Il centro storico di Cetraro, in Paese, è molto esteso, dalla Porta di Mare, alla Porta di Basso e a quella di Sopra. Il Piano si colloca tra la piazza principale, Piazza del Popolo, e le viuzze, ‘i stritti’, che, da una parte, collegano con la porta di mare e, dall’altra, sono di rimpetto alla porta di Basso e di Sopra. Ci sono giardini comunali confinanti con il Piano, del Palazzo Comunale Del Trono. Tutte le parti del centro storico hanno vissuto, in diverse fasi, uno spopolamento e abbandono, ma restano, attualmente abitati da famiglie e persone di diversa età, nonostante ci siano molti locali abitativi e piccole botteghe, ‘funnichi’, disabitati e decadenti. Allo stesso tempo, nei vicoli del centro storico, fatto di case l’una sull’altra, vuoi perché, per lo più, sono raggiungibili solo a piedi, e nonostante una serie di interventi edilizi, negli anni, opere pubbliche (esempio emblematico l’anfiteatro a Cetraro paese) completamente inutilizzate e attualmente inagibili, questo nucleo antico della città riporta tratti visibili delle costruzioni e organizzazioni urbanistiche del Medioevo Tirrenico. Molti luoghi si conservano, contro il degrado del tempo, inalterati, tra crepe di ieri e di oggi. Noi tutti sentiamo che i centri storici sono scorci magici, tra l’acqua e la terra, il mare e i monti calabresi, porte tra il passato e il presente. Ci stiamo immaginando questi come luoghi che aprono alla capacità di esprimersi nella bellezza e situatezza dei territori che abitiamo, in Calabria. Prendersi cura e curarsi, curare il proprio sguardo, imparare a riconoscere ciò che vogliamo modificare di questo, come passaggio essenziale per costruire percorsi di ‘riqualificazione’ delle nostre vite nei centri storici e nei diversi spazi dell’abitare. Visioni e sguardi da modificare sono proprio quel percorso in cui ci riconosciamo essere in comune, e che riconosciamo come nostro sguardo in comune sulla Calabria. Su questo vogliamo lavorare, insieme.

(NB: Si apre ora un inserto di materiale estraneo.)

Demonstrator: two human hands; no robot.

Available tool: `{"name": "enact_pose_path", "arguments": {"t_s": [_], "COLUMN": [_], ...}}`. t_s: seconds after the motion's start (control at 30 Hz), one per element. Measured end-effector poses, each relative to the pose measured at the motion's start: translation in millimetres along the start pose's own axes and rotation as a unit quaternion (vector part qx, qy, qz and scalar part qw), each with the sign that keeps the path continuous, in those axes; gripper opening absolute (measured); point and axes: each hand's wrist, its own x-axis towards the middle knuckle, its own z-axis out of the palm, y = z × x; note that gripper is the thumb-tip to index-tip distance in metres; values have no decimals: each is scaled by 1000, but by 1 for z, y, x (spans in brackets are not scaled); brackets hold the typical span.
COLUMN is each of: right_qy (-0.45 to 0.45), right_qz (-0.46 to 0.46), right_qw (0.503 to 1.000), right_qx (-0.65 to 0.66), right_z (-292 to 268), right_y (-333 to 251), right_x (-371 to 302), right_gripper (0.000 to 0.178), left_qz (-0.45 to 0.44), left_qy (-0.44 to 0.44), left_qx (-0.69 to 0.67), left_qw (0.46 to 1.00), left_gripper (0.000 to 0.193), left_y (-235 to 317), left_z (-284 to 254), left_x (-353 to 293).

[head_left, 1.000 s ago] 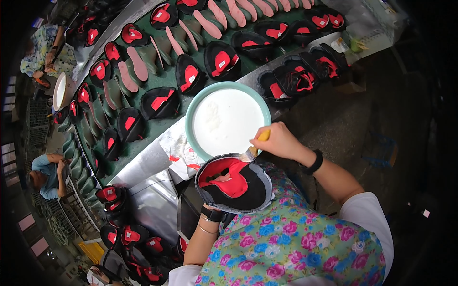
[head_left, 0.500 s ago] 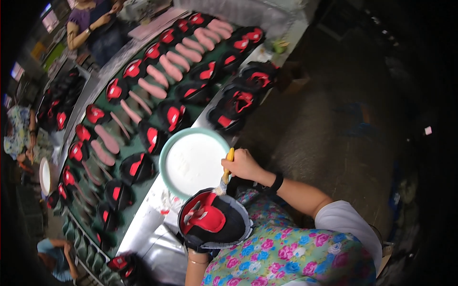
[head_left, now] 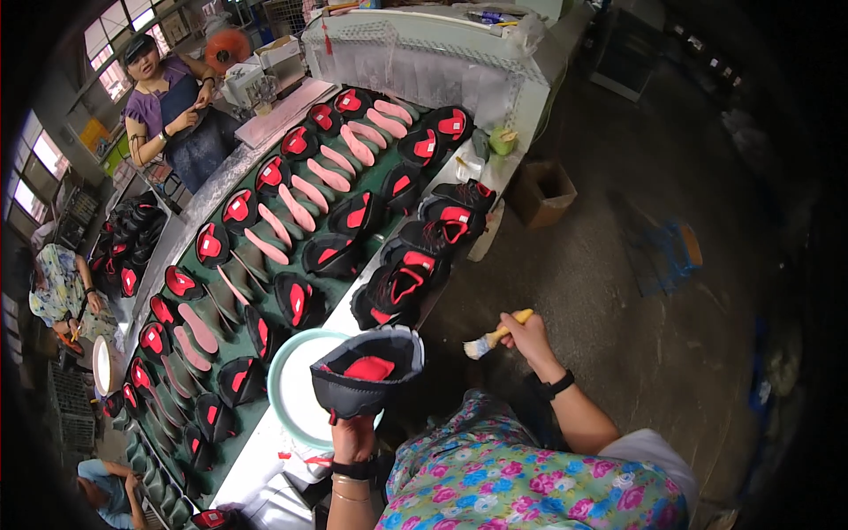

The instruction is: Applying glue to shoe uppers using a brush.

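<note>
My left hand grips a black shoe upper with a red lining from beneath, its open underside turned up. Most of that hand's fingers are hidden behind the upper. The upper is held over a light-green basin of white liquid. To the right, apart from both, my right hand is closed round the yellow handle of a paintbrush. White coats the brush's bristles, which point left.
A green conveyor belt carries rows of shoe uppers and pink insoles. Several black-and-red uppers lie along the near ledge. A cardboard box stands on the floor. A person stands across the belt; others are at left.
The brush has left the upper's edge and moved right and away with my right hand. My left hand has raised and tilted the upper, bringing it over the basin.
</note>
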Motion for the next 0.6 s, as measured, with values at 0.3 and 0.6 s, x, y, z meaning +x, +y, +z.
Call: {"name": "enact_pose_path", "arguments": {"t_s": [0.3, 0.6], "right_qy": [53, 81], "right_qz": [83, 105], "right_qw": [993, 990], "right_qx": [-58, -39], "right_z": [-148, -197], "right_y": [13, 9], "right_x": [62, 63], "right_gripper": [24, 20], "left_qz": [204, 241], "left_qy": [49, 294], "left_qx": [223, 89], "left_qw": [952, 921], "left_gripper": [60, 83], "left_y": [-149, -203], "left_z": [88, 144], "left_x": [195, 274]}}
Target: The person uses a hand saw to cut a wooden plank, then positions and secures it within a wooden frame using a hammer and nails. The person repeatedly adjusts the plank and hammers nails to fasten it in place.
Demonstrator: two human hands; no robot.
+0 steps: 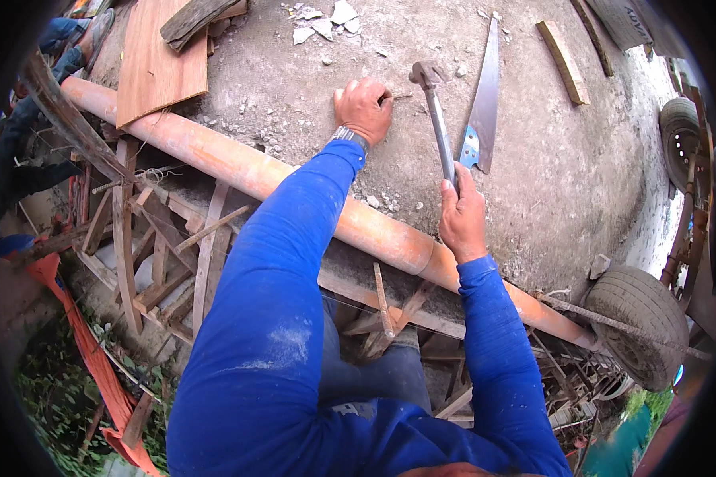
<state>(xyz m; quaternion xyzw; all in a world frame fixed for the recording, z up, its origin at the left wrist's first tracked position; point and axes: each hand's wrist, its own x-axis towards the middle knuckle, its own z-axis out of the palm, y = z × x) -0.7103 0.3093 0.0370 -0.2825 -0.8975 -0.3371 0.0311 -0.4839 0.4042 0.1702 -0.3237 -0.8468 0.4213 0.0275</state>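
Observation:
My right hand (463, 219) is wrapped round the handle of a claw hammer (438, 119), whose metal head points away from me above the rough concrete. My left hand (363, 110), with a watch (350, 137) at its wrist, is closed and rests low on the concrete beyond the pipe. What its fingers hold, if anything, is hidden; a thin dark sliver shows just to their right. A handsaw (485, 103) with a blue handle lies right of the hammer, its blade pointing away. Both forearms, in blue sleeves, reach across a long orange pipe (382, 238).
Plywood (163, 71) and weathered wood (195, 22) lie at the far left, broken chips (324, 28) near the top. A wood strip (563, 62) lies right of the saw. Tires (643, 322) stand at the right. Timber framing (123, 230) drops below the pipe. Another person's legs (64, 48) show upper left.

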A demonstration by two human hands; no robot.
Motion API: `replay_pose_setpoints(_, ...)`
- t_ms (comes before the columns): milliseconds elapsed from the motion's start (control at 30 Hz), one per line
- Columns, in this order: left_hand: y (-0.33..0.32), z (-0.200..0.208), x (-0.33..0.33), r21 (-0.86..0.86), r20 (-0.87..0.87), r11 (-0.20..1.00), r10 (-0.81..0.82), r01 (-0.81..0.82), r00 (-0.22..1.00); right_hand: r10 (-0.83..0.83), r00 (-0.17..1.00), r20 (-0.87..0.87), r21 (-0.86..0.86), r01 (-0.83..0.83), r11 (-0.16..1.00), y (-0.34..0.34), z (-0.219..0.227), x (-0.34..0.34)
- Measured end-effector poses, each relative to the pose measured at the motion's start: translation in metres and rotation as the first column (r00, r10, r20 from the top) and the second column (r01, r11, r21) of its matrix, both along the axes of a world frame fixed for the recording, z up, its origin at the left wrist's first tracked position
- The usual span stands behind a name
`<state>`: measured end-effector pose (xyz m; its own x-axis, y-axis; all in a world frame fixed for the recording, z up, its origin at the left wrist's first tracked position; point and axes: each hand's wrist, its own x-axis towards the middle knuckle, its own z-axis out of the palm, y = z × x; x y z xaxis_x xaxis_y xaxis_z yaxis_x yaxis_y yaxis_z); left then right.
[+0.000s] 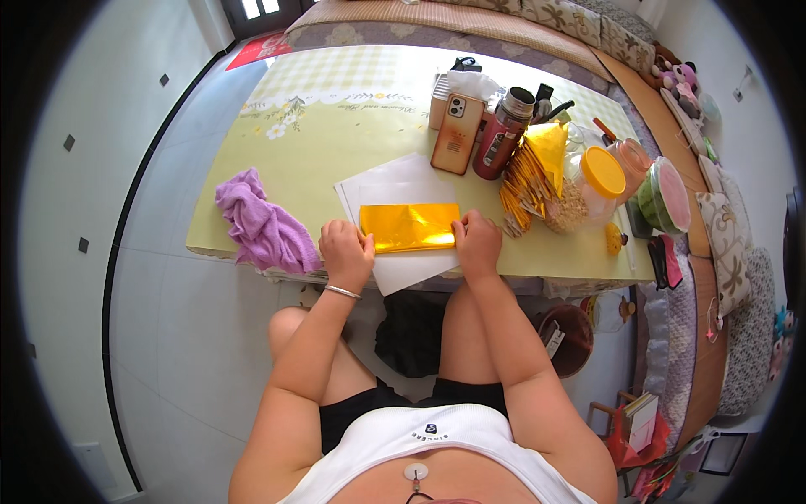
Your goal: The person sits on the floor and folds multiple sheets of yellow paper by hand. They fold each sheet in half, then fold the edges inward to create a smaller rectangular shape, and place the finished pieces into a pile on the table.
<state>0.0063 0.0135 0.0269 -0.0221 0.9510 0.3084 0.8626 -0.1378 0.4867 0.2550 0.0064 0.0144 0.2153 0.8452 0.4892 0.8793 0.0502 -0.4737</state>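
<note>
A shiny gold foil sheet (410, 228), looking folded into a wide rectangle, lies over white paper sheets (413, 274) near the table's front edge. At its left end my left hand (347, 250) is closed, pinching the lower corner. My right hand (478, 244) pinches the opposite end between thumb and fingers. To the right of my right hand stands a stack of folded gold foil pieces (531, 179), fanned out and leaning. A crumpled purple towel (262, 220) lies to the left of my left hand.
Behind the paper a phone (457, 134) stands upright beside a dark red flask (502, 139). Further right are a yellow-lidded jar (601, 175), a wrapped watermelon half (663, 196) and a small yellow figure (615, 238). Under the table's right side sits a waste bin (574, 336).
</note>
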Motion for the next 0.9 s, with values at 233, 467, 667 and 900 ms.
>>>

In che modo è possibile immaginarlo?
Per ora, con il Festival, stiamo immaginando che tutto questo possa essere maggiormente possibile aprendoci, al Piano, a nuove e rinnovate relazioni con questi luoghi, all’auto-organizzazione, a diversi mondi possibili, linguaggi molteplici, congiunti, dalla poesia alla musica, alla pittura, al teatro e agli incontri per discutere, parlarci e ascoltarci su una serie di temi che abbiamo sintetizzato nelle parole ‘Territori, cura e vita attiva’. Dentro a questa esperienza e iniziativa di organizzazione del Festival, si palesa il fatto che tutto questo è possibile dall’incontro, di più persone, e non individualmente, raccordando il proprio sentire, la propria individualità, con lo sguardo generale dei luoghi, immaginandosi – capaci anche di modificare – la relazione di appartenenza che ci lega a questi e muovendosi, ognuno e insieme, verso tutto ciò che può significare maggiore estensione del proprio spazio di espressione, azione e decisione, di ripresa con cura della propria vita in questi territori.
Valeria D’Agostino
Valeria D'Agostino è giornalista pubblicista, curiosa del bello, amante della natura e della poesia. Ha contribuito a realizzare il Tip Teatro di Lamezia Terme, già ufficio stampa di Scenari Visibili, blogger sin dagli esordi di Manifest Blog. Ha lavorato per Il Lametino, attualmente corrispondente esterna della Gazzetta del Sud. Nell'ambito della scrittura giornalistica ha prediletto un interesse particolare per le tematiche sociali, quali in primis la sanità e l'ambiente, culturali, e artistiche. Si divide fra Lamezia Terme e Longobardi, costa tirrenica cosentina dove si occupa di turismo e agricoltura biologica. "Un buon modo per dare concretezza al concetto di fuga".